Upon payment of all amounts due from the Participant, the Company shall
cause certificates for the Optioned Shares then being purchased to be delivered
to the Participant (or the person exercising the Participant's Stock Option in
the event of his death) at its principal business office within ten (10)
business days after the Exercise Date.

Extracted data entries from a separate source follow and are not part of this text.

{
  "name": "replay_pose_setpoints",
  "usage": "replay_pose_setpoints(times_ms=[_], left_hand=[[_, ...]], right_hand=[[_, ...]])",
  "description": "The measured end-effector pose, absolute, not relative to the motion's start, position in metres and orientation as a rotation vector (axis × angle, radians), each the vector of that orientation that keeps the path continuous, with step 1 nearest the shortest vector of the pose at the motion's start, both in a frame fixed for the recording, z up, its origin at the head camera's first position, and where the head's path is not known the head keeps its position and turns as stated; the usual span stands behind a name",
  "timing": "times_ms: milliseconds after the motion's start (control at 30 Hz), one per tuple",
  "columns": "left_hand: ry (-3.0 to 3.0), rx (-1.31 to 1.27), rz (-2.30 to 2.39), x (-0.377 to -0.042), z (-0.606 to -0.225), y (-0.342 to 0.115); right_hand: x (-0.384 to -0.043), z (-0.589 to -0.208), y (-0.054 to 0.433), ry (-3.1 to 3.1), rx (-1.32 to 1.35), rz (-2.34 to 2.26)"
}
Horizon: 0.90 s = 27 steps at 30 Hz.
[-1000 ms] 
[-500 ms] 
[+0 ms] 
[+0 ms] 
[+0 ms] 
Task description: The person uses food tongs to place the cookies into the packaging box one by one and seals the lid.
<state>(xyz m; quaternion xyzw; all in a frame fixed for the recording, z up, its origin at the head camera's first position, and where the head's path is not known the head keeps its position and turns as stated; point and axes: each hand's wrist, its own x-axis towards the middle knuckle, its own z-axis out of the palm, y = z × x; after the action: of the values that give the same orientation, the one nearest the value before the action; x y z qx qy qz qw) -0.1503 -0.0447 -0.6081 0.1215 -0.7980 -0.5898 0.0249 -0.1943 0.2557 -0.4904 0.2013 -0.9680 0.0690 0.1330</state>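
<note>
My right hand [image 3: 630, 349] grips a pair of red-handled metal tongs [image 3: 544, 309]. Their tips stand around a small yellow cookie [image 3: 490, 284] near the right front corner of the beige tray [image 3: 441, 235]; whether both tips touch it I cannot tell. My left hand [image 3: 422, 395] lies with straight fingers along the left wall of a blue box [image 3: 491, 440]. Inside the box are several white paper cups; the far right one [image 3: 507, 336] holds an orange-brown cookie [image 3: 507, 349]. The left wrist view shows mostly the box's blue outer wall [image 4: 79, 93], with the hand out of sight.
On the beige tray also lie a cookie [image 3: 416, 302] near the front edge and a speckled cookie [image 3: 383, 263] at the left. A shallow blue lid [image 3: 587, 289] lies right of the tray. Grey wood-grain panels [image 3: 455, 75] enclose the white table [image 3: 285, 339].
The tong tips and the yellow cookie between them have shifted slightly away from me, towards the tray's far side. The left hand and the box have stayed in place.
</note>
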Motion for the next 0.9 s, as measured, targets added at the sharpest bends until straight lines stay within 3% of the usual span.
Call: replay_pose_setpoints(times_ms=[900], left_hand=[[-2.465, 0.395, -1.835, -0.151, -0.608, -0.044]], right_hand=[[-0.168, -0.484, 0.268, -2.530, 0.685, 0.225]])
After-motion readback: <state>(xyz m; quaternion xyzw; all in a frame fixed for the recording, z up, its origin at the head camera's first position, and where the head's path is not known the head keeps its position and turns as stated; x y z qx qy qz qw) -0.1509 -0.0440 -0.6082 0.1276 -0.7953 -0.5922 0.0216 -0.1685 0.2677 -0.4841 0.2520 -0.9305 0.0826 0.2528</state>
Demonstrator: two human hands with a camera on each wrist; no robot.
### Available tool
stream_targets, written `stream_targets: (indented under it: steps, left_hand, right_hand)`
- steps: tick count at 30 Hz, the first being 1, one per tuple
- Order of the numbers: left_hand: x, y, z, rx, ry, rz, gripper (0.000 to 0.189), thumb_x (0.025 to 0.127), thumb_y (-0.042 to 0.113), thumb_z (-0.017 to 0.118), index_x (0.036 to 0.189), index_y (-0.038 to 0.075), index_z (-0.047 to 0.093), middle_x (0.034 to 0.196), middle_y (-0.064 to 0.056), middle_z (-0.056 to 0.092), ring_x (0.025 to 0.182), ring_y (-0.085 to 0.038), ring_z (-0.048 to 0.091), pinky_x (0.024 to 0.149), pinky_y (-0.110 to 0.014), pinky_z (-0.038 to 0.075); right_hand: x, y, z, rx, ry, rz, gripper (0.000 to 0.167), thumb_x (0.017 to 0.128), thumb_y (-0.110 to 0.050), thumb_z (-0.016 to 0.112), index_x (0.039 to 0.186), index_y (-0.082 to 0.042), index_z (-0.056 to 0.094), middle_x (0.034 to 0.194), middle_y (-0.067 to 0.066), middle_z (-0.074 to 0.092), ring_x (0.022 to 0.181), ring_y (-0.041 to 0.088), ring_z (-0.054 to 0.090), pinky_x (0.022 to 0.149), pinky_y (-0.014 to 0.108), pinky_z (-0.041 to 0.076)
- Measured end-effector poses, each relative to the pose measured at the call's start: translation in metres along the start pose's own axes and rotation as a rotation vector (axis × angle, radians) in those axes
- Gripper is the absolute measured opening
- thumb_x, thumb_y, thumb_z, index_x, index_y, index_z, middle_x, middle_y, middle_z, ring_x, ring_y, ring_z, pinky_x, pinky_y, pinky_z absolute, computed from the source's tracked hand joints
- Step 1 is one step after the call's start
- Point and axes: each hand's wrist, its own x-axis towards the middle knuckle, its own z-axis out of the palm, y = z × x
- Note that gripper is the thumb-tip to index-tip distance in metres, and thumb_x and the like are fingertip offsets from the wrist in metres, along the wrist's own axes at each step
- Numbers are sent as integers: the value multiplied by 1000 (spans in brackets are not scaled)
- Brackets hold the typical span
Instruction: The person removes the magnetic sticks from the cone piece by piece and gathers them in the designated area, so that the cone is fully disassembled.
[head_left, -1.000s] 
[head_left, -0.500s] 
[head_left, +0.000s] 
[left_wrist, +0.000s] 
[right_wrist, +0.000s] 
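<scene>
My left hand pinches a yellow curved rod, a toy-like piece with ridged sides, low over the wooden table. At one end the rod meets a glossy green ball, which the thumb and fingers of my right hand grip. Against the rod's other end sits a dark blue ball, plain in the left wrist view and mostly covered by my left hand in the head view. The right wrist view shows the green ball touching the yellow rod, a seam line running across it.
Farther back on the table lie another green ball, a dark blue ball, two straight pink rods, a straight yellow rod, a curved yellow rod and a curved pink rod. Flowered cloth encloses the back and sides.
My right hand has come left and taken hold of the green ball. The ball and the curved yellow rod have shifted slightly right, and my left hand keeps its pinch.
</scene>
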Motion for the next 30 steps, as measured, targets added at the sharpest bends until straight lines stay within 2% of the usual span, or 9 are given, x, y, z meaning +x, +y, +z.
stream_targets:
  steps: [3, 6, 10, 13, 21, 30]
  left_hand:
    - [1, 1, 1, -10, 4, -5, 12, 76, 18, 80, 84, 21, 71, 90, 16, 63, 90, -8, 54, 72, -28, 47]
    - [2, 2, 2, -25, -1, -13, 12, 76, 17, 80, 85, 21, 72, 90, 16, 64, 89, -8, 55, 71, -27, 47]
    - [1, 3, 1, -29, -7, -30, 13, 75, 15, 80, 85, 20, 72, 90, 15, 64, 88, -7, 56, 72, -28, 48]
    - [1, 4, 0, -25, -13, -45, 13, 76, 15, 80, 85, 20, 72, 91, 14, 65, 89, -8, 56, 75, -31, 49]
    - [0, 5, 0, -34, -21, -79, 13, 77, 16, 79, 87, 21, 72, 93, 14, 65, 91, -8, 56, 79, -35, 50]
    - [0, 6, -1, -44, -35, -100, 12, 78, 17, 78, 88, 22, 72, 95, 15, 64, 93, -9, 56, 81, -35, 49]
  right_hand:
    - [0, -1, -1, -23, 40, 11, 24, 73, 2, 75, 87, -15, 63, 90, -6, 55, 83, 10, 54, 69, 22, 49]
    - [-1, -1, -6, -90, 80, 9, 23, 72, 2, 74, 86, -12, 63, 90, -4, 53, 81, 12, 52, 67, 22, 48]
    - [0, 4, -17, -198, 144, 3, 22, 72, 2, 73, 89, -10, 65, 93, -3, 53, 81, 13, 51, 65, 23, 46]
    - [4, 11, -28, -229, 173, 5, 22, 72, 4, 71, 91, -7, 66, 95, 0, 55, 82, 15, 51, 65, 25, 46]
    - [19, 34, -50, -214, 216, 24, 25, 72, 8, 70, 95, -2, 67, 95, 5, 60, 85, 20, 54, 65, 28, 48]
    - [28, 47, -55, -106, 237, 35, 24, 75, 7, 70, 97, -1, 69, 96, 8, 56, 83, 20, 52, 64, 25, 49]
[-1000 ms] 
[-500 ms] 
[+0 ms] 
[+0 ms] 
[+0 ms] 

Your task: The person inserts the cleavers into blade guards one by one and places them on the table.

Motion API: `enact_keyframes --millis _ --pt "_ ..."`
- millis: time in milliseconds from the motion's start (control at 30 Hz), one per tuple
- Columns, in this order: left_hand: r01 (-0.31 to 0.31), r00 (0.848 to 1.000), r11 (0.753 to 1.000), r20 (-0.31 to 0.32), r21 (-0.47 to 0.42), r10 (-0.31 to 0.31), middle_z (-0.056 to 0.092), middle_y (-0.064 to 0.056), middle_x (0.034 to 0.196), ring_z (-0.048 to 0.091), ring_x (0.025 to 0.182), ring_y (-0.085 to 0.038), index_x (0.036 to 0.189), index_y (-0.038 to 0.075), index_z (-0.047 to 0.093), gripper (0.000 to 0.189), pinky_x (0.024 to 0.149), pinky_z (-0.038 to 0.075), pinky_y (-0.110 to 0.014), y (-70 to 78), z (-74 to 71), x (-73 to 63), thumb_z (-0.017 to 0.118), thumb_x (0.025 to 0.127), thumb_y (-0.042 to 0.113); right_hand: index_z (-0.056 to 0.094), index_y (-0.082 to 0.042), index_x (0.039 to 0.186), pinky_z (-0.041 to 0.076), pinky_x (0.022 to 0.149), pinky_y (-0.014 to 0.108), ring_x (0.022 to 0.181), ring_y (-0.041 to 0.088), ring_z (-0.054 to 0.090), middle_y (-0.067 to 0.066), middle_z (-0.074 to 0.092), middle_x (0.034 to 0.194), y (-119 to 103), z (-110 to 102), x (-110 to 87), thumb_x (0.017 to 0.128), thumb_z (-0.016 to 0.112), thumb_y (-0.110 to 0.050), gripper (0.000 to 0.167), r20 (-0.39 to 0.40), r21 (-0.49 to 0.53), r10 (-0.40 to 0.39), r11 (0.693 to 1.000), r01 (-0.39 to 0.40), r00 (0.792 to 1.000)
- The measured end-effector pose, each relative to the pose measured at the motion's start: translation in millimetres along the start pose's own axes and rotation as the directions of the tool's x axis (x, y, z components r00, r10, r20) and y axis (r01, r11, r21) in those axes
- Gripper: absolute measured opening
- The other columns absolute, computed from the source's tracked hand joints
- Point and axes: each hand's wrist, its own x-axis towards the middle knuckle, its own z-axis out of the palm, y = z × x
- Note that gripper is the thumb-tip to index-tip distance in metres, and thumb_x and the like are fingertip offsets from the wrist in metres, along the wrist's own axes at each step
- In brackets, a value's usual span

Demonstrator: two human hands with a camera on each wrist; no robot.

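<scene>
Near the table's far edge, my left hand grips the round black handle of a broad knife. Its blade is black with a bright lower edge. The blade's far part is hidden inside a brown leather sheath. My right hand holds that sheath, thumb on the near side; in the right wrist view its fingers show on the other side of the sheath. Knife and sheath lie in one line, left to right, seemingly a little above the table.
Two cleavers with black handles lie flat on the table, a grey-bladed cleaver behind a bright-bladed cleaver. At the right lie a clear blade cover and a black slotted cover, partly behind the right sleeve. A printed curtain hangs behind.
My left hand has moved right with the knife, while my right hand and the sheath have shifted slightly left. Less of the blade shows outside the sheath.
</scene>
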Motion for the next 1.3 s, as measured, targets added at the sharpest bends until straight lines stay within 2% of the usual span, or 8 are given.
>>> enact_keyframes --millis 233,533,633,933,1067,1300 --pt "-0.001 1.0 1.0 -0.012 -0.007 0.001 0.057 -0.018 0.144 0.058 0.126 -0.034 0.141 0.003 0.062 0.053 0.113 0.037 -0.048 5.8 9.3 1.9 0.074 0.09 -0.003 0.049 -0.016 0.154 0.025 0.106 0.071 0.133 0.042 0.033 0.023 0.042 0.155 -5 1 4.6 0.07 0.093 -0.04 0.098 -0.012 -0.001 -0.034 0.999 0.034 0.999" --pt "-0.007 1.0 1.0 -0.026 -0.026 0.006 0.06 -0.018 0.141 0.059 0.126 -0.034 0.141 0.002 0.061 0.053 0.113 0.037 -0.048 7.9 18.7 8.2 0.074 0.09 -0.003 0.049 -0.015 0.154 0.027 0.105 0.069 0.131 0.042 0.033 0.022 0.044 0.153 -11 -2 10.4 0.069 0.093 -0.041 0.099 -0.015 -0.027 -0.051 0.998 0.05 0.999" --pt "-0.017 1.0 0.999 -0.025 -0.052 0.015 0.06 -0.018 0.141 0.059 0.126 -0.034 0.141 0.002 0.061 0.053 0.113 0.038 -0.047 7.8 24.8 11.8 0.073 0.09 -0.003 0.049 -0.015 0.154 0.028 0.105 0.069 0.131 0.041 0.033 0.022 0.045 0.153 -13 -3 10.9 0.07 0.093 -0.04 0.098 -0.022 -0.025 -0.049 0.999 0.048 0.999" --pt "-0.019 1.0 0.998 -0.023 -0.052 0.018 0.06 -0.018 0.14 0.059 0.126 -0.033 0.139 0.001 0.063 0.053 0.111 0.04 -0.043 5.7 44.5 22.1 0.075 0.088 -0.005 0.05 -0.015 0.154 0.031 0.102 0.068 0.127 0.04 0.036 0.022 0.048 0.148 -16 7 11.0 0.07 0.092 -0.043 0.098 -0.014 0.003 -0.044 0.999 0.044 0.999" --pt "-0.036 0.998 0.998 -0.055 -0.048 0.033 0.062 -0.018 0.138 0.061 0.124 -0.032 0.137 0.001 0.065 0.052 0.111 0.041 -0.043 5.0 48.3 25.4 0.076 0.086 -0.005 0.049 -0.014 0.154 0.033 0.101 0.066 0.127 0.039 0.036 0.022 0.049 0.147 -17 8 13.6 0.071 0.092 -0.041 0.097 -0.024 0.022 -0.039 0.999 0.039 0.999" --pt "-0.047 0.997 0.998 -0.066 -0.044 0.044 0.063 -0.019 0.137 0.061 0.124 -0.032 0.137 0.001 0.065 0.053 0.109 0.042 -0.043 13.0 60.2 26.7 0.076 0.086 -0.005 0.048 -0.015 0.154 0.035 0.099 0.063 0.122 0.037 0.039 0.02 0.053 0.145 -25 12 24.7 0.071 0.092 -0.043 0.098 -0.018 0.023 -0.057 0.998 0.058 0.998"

The obligation of the Company to deliver
shares of Common Stock shall, however, be subject to the condition that if at
any time the Company shall determine in its discretion that the listing,
registration, or qualification of the Stock Option or the Optioned Shares upon
any securities exchange or under any state or federal law, or the consent or
approval of any governmental regulatory body, is necessary as a condition of, or
in connection with, the Stock Option or the issuance or purchase of shares of
Common Stock thereunder, then the Stock Option may not be exercised in whole or
in part unless such listing, registration, qualification, consent, or approval
shall have been effected or obtained free of any conditions not reasonably
acceptable to the Committee.
If the Participant fails to pay for any of the Optioned Shares specified
in such notice or fails to accept delivery thereof, then the Stock Option, and
right to purchase such Optioned Shares may be forfeited at the election, and in
the sole discretion, of the Company.
10. Nonassignability.
a. The Stock Option is not assignable or transferable by the
Participant except by will or by the laws of descent and distribution or
to (i) the spouse (or former spouse), children or grandchildren of the
Participant ("IMMEDIATE FAMILY MEMBERS"), (ii) a trust or trusts for the
exclusive benefit of such Immediate Family Members, (iii) a partnership in
which the only partners are (1) such Immediate Family Members and/or (2)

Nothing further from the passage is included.